Problem statement>
Give the number of lines in the records below that include the word "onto", and add nothing to it.

Recorded information>
+---+

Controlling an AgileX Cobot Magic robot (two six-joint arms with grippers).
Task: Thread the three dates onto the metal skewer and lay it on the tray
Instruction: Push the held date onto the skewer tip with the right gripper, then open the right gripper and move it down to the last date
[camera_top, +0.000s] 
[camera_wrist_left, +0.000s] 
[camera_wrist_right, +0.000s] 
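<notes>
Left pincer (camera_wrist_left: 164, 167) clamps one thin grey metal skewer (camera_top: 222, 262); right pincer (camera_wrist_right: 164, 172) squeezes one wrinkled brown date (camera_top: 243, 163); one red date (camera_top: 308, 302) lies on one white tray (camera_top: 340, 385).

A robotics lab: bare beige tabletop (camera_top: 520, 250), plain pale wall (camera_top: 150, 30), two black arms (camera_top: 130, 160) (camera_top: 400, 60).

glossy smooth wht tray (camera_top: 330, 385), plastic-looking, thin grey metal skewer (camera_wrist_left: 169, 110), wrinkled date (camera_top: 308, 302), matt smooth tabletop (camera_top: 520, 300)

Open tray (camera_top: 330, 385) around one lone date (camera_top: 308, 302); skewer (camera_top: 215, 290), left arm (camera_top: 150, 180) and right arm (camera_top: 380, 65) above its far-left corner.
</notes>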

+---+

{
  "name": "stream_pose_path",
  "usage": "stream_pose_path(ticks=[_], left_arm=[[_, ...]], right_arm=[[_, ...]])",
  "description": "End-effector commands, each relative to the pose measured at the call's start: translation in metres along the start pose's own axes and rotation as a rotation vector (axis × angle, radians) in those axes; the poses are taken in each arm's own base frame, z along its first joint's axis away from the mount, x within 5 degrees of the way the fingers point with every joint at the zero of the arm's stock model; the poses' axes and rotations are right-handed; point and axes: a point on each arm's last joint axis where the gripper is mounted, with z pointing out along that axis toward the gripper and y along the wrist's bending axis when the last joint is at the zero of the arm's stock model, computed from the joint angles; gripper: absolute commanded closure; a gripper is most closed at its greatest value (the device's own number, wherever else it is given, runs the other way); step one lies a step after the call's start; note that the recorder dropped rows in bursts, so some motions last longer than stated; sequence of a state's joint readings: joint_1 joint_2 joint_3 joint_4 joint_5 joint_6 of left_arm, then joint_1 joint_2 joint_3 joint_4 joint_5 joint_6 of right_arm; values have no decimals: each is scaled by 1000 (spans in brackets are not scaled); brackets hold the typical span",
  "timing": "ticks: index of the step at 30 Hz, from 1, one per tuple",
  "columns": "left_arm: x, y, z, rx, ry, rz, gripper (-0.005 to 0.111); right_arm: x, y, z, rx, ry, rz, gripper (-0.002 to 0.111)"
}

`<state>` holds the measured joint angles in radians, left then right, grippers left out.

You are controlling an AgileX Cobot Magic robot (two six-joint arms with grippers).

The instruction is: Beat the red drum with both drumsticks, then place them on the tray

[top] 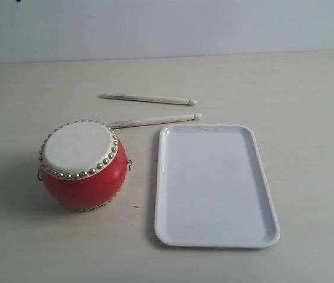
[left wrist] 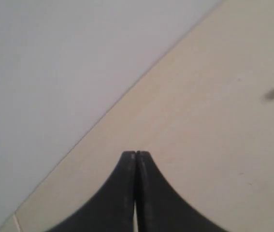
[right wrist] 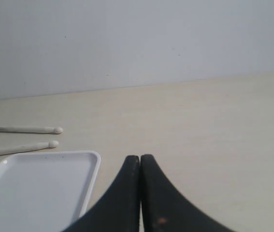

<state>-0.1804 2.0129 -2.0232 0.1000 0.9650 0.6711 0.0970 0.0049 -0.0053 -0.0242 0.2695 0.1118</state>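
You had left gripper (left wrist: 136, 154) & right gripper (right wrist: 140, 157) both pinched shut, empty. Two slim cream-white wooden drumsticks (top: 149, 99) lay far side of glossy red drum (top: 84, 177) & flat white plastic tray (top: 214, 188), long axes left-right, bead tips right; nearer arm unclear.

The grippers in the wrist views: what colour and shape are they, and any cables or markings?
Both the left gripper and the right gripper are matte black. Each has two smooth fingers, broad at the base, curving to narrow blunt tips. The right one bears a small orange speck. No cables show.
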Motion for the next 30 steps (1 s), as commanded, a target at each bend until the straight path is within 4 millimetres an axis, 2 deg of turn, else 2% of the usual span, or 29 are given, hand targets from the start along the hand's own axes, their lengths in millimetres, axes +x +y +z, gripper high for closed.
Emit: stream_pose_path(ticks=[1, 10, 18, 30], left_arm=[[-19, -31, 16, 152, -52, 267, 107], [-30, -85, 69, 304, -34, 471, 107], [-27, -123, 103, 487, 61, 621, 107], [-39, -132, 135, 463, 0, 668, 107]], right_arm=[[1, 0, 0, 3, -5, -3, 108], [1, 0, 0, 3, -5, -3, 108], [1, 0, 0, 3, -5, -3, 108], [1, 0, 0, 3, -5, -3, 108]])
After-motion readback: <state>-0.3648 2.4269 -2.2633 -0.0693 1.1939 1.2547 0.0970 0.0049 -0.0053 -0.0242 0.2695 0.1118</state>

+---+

Your response>
2